• **Data**
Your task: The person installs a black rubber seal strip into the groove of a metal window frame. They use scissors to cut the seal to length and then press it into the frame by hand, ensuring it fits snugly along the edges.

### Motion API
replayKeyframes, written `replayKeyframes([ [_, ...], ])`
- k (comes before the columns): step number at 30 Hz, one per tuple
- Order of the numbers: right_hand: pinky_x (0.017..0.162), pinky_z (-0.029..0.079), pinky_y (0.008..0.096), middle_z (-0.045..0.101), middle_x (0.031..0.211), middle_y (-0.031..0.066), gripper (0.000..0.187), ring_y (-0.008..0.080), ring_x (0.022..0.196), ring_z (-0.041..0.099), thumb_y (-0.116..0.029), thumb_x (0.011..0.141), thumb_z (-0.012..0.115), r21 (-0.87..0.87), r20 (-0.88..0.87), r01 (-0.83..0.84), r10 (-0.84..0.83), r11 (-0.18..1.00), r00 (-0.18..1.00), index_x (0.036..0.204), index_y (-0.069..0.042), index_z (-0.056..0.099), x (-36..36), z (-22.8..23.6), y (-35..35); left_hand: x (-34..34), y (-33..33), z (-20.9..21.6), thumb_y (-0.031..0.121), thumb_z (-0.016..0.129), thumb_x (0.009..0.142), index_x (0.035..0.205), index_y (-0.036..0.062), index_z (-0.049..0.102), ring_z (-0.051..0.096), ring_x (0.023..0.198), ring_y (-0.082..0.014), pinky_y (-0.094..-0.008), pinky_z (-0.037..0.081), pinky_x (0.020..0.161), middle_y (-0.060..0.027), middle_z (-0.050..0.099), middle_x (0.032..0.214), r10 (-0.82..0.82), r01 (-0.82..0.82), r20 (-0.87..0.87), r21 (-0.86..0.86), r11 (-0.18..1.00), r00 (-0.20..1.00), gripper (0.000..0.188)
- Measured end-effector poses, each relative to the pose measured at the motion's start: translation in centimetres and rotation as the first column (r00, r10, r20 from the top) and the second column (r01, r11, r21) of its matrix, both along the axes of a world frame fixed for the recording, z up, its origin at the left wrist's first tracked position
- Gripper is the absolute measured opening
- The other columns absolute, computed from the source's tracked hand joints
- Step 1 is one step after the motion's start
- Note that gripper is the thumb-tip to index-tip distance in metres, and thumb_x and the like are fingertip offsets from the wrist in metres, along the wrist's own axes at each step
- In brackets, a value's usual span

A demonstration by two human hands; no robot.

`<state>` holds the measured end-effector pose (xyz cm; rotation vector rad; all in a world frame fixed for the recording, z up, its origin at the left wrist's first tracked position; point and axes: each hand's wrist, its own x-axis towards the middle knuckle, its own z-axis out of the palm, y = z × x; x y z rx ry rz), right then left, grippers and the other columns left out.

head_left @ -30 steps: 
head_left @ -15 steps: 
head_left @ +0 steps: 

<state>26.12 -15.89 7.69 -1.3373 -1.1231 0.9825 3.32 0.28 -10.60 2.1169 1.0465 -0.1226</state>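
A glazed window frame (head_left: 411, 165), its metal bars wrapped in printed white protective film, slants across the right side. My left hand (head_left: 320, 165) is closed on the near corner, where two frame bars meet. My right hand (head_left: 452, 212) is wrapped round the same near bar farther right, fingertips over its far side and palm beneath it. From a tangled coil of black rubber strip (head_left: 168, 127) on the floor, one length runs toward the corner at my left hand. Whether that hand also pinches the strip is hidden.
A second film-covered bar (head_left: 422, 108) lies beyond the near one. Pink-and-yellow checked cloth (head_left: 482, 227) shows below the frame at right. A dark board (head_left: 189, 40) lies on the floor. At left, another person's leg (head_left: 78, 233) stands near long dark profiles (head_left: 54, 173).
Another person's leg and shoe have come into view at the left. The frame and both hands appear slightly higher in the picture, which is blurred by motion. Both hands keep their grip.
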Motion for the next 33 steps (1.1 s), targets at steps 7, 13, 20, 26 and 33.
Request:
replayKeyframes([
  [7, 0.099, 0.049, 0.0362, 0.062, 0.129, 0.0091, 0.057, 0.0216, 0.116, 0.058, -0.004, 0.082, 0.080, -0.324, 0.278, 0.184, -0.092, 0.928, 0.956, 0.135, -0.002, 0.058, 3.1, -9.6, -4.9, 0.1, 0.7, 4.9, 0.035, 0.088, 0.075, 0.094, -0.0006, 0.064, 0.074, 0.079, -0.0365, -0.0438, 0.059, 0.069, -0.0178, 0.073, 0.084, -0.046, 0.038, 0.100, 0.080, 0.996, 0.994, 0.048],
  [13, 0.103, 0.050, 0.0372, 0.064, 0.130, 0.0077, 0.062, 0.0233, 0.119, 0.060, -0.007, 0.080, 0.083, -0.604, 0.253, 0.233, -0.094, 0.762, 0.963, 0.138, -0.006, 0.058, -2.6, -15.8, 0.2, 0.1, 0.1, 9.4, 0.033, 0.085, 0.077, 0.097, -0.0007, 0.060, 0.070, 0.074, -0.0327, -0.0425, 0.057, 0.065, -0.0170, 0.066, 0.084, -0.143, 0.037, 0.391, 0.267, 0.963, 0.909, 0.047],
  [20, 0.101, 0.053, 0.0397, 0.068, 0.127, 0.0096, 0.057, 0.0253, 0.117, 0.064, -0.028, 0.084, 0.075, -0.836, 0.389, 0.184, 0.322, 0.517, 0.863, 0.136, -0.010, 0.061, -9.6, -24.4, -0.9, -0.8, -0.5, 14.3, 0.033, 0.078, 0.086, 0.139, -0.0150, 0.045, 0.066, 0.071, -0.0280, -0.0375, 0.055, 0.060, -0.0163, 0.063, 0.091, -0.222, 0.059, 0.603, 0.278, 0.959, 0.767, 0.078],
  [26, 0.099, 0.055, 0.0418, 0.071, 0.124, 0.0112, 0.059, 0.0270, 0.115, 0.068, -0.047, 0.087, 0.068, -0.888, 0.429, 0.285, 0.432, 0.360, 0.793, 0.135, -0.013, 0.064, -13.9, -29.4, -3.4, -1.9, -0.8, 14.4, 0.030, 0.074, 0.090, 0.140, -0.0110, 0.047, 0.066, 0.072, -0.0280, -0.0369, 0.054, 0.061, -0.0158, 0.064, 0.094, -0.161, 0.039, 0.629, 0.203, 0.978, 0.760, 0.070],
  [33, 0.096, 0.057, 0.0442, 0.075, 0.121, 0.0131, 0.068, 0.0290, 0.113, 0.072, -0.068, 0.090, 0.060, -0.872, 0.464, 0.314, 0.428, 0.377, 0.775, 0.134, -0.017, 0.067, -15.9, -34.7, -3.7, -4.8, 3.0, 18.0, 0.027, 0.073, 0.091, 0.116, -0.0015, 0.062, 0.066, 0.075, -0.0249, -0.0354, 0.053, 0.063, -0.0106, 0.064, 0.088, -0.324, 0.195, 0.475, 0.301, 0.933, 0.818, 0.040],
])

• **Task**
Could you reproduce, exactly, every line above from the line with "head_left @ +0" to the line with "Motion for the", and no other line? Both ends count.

• **Answer to the exercise**
head_left @ +0 steps: 

<state>26.12 -15.89 7.69 -1.3373 -1.1231 0.9825 3.32 0.28 -10.60 2.1169 1.0465 -0.1226</state>
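A glazed window frame (head_left: 411, 165), its metal bars wrapped in printed white protective film, slants across the right side. My left hand (head_left: 320, 165) is closed on the near corner, where two frame bars meet. My right hand (head_left: 452, 212) is wrapped round the same near bar farther right, fingertips over its far side and palm beneath it. From a tangled coil of black rubber strip (head_left: 168, 127) on the floor, one length runs toward the corner at my left hand. Whether that hand also pinches the strip is hidden.
A second film-covered bar (head_left: 422, 108) lies beyond the near one. Pink-and-yellow checked cloth (head_left: 482, 227) shows below the frame at right. A dark board (head_left: 189, 40) lies on the floor. At left, another person's leg (head_left: 78, 233) stands near long dark profiles (head_left: 54, 173).
Another person's leg and shoe have come into view at the left. The frame and both hands appear slightly higher in the picture, which is blurred by motion. Both hands keep their grip.
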Motion for the next 33 steps (1.1 s), targets at steps 7, 13, 20, 26 and 33.

This exercise requires no further response.